**WHAT THE TASK ASKS**
With pictures removed, print the listing exactly.

**GIVEN DATA**
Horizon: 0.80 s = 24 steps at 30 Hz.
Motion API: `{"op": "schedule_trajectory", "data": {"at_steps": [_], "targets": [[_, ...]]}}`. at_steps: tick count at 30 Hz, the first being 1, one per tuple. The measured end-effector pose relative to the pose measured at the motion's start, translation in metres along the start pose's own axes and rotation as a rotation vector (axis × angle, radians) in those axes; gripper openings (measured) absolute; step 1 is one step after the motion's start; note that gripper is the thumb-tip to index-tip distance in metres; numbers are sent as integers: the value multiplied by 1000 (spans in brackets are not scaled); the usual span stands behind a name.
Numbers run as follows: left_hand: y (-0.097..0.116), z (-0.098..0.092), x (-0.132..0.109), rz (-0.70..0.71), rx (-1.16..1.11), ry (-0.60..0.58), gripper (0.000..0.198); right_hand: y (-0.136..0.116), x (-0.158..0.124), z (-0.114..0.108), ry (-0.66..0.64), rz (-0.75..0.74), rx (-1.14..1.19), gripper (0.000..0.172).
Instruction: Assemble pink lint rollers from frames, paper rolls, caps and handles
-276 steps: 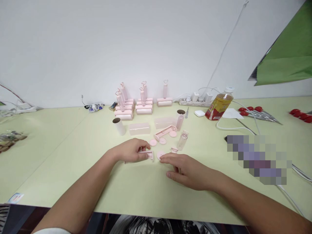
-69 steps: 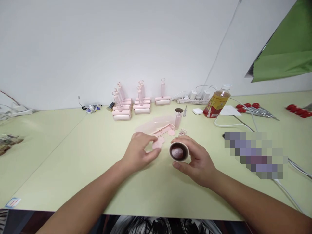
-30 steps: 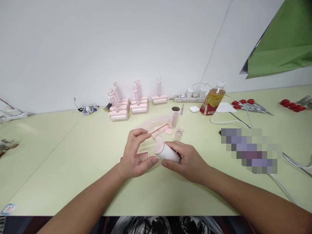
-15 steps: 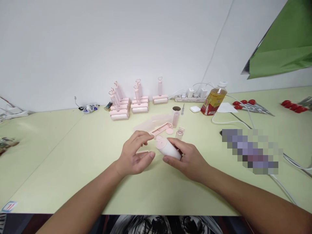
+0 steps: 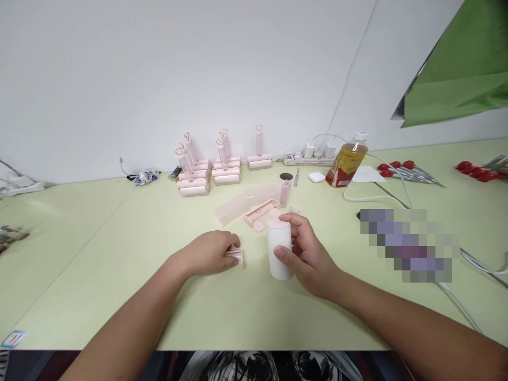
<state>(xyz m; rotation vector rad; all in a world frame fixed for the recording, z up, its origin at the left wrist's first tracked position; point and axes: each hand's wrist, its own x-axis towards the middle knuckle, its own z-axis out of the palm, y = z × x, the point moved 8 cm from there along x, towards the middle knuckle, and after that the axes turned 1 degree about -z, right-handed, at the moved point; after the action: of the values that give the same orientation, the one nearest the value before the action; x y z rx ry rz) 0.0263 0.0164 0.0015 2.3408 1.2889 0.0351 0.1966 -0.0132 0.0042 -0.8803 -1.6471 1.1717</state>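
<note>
My right hand [image 5: 305,254] is wrapped round a white paper roll [image 5: 279,248] with a pink cap on its top end, held upright just above the table. My left hand [image 5: 208,254] rests on the table with its fingers closed over a pink plastic frame piece [image 5: 235,256]. Behind both hands lie a second pink frame [image 5: 262,210], pink round caps [image 5: 259,226] and a frosted pink cover [image 5: 238,207]. A roll with a brown core [image 5: 285,188] stands upright further back.
Several finished pink rollers with heart handles [image 5: 222,164] are stacked by the wall. A power strip [image 5: 309,156], an amber bottle [image 5: 346,162], white cables [image 5: 369,198] and red-handled tools [image 5: 408,174] fill the right side. Green cloth [image 5: 460,74] hangs at the upper right.
My right hand has turned the capped roll from lying sideways to standing upright. My left hand left the roll's cap end, dropped to the table and closed on the pink frame piece.
</note>
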Motion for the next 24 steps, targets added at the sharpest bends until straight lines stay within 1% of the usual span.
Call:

**SOLUTION FOR THIS EXERCISE**
Horizon: 0.80 s = 24 steps at 30 Hz.
Motion API: `{"op": "schedule_trajectory", "data": {"at_steps": [_], "targets": [[_, ...]]}}`. at_steps: tick count at 30 Hz, the first being 1, one per tuple. The measured end-effector pose relative to the pose measured at the motion's start, translation in metres along the start pose's own axes and rotation as a rotation vector (axis × angle, radians) in those axes; gripper openings (measured) absolute; step 1 is one step after the motion's start; note that gripper is the thumb-tip to index-tip distance in metres; numbers are sent as integers: the value multiplied by 1000 (spans in brackets are not scaled); the usual span stands behind a name.
Numbers run as follows: left_hand: y (-0.097..0.116), z (-0.098..0.092), x (-0.132..0.109), rz (-0.70..0.71), rx (-1.16..1.11), ry (-0.60..0.58), gripper (0.000..0.198); right_hand: y (-0.136..0.116), x (-0.158..0.124), z (-0.114..0.108), ry (-0.66..0.64), rz (-0.75..0.74), rx (-1.14..1.19), gripper (0.000..0.172).
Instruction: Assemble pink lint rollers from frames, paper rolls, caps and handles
-276 steps: 
-69 steps: 
-30 steps: 
-15 steps: 
+0 steps: 
<state>(xyz m; rotation vector rad; all in a world frame fixed for the recording, z up, its origin at the left wrist's first tracked position; point and axes: each hand's wrist, its own x-axis towards the middle knuckle, its own z-axis out of the palm, y = z × x, the point moved 8 cm from there along x, towards the middle knuckle, and after that the axes turned 1 degree about -z, right-handed, at the moved point; after the action: of the values that give the same orientation, the one nearest the value before the action; x y z rx ry rz) 0.0263 0.0164 0.0015 2.3408 1.2889 0.0351 0.1966 -0.0132 0.0042 -0.8803 -1.6471 1.1717</state>
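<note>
My right hand [image 5: 305,254] is wrapped round a white paper roll [image 5: 279,248] with a pink cap on its top end, held upright just above the table. My left hand [image 5: 208,254] rests on the table with its fingers closed over a pink plastic frame piece [image 5: 235,256]. Behind both hands lie a second pink frame [image 5: 262,210], pink round caps [image 5: 259,226] and a frosted pink cover [image 5: 238,207]. A roll with a brown core [image 5: 285,188] stands upright further back.
Several finished pink rollers with heart handles [image 5: 222,164] are stacked by the wall. A power strip [image 5: 309,156], an amber bottle [image 5: 346,162], white cables [image 5: 369,198] and red-handled tools [image 5: 408,174] fill the right side. Green cloth [image 5: 460,74] hangs at the upper right.
My right hand has turned the capped roll from lying sideways to standing upright. My left hand left the roll's cap end, dropped to the table and closed on the pink frame piece.
</note>
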Motion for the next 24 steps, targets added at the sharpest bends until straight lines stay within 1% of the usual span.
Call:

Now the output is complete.